Puaiohi-Photo by Lucas Behnke

In a Rain of Song

(from the notebook of KFBRP Field Crew Leader Justin Hite)

The thick throaty song of a Small Kauai Thrush stopped me in my tracks.  Each phrase was a faithful rendition of his five-syllabled Hawaiian name: Puaiohi.  He was close, his voice like a clarinet under honey, and perched directly above his mate’s nest.  I smiled in her direction, wondering if she loves his singing as much as I do.  Hard to tell what an incubating bird is thinking about…all you see is that cute little face peeking out of the extravagance of the nest, in this case a small throne cupped on a cascade of fibers pouring out of a crevice in a giant fern-draped wall of rock.  But with a singing male, it’s so easy to get caught up in the richness and beauty and imagination of it.  Effortlessly we project onto singing birds, and his song seemed to be a carefree salute to his misty domain, of joyousness toward his worldly needs: berries ripening in the forest, the texture of bark, the crisp beauty of his rocky stream, even to the pouring rain that muffled his dauntless voice.

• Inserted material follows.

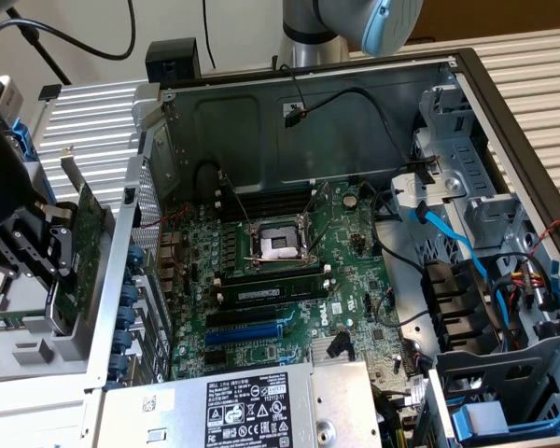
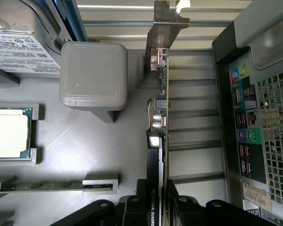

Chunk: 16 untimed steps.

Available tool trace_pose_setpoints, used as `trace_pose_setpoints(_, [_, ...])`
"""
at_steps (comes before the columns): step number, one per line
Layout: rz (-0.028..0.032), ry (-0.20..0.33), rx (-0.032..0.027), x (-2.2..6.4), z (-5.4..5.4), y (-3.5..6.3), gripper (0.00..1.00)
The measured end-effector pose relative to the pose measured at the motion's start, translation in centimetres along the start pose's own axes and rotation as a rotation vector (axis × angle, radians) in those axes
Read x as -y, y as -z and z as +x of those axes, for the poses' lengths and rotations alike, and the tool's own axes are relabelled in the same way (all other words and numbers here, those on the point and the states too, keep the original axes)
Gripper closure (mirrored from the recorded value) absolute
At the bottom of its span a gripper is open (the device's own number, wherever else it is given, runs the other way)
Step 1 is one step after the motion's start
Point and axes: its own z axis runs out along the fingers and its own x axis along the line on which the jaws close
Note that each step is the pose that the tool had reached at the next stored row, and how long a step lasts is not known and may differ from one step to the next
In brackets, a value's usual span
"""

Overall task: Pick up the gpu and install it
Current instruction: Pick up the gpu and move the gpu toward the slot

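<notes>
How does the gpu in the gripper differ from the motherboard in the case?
The gpu is a small card; the motherboard is far larger. The gpu stands on edge outside the case, clamped in the gripper; the motherboard lies flat inside it. Both are green circuit boards.

The gpu [image 2: 159, 141] stands edge-on, clamped between the fingers of the gripper [image 2: 156, 209], silver bracket [image 2: 164, 28] at its far end. To one side lies a grey tray [image 2: 85, 150] with a processor [image 2: 7, 134], a square grey block [image 2: 93, 75] and what looks like a memory stick [image 2: 37, 187]; to the other, the case's port panel [image 2: 245, 136].
</notes>
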Motion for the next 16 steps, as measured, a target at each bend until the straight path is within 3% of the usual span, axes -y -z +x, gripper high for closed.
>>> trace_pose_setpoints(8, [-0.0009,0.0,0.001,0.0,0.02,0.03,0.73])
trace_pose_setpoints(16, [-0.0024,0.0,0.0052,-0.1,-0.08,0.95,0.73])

A few days later, soaked and cheerful, and having just set a dozen rat traps along a transect through the forest near camp, I made my way down into the narrow gorge that led to the same Puaiohi nest.  The invasive rats, many the size of squirrels, are formidable bird predators, and three of the bird species common at our camp, including the Puaiohi, have global populations below 1,000 birds.  I could hear him from a distance—it was the same song, suggesting all the same easily-projected wonders onto my naïve mind.  I rounded the last bend and looked up at the nest. A ruin of moss and blood-specked feathers, a single disembodied wing resting neatly beside the top of the nest.  A rat had found her.  And she had either been caught unaware or maybe stayed and tried to defend her helpless eggs.  But she lost.  The singing male lost.  I lost too, maybe we all did.

When anger comes, it bubbles up quickly and finds release, but mine fizzled even as it came.   Instead I just felt exhausted.  These birds are so rare.   This didn’t need to happen.  I stood there for a long time.

And the male kept singing.  It was the same song it had always been.  And I don’t have any idea what it means.